--- TASK REQUIREMENTS ---
Copy the whole listing below exactly, with nothing left out.
◇ ◇ ◇
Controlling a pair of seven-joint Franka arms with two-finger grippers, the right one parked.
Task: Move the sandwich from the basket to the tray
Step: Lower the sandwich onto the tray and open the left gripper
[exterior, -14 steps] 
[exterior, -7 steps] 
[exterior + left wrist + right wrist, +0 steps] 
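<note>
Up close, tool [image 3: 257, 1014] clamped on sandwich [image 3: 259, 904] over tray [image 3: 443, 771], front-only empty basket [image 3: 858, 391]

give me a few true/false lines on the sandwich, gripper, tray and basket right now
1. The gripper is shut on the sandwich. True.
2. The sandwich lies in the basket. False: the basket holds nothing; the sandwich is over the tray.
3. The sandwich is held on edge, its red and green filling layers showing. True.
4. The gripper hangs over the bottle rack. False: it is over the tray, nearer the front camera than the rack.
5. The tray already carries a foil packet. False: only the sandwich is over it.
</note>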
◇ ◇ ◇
--- ANSWER SECTION ---
Controlling a pair of seven-joint Franka arms with two-finger grippers, the right one parked.
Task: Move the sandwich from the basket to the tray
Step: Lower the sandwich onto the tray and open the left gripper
[exterior, -14 steps] 
[exterior, -7 steps] 
[exterior + left wrist + right wrist, +0 steps] 
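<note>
Up close, tool [image 3: 257, 1014] clamped on sandwich [image 3: 259, 904] over tray [image 3: 443, 771], front-only empty basket [image 3: 858, 391]

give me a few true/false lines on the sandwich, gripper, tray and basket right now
1. The gripper is shut on the sandwich. True.
2. The sandwich lies in the basket. False: the basket holds nothing; the sandwich is over the tray.
3. The sandwich is held on edge, its red and green filling layers showing. True.
4. The gripper hangs over the bottle rack. False: it is over the tray, nearer the front camera than the rack.
5. The tray already carries a foil packet. False: only the sandwich is over it.
</note>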

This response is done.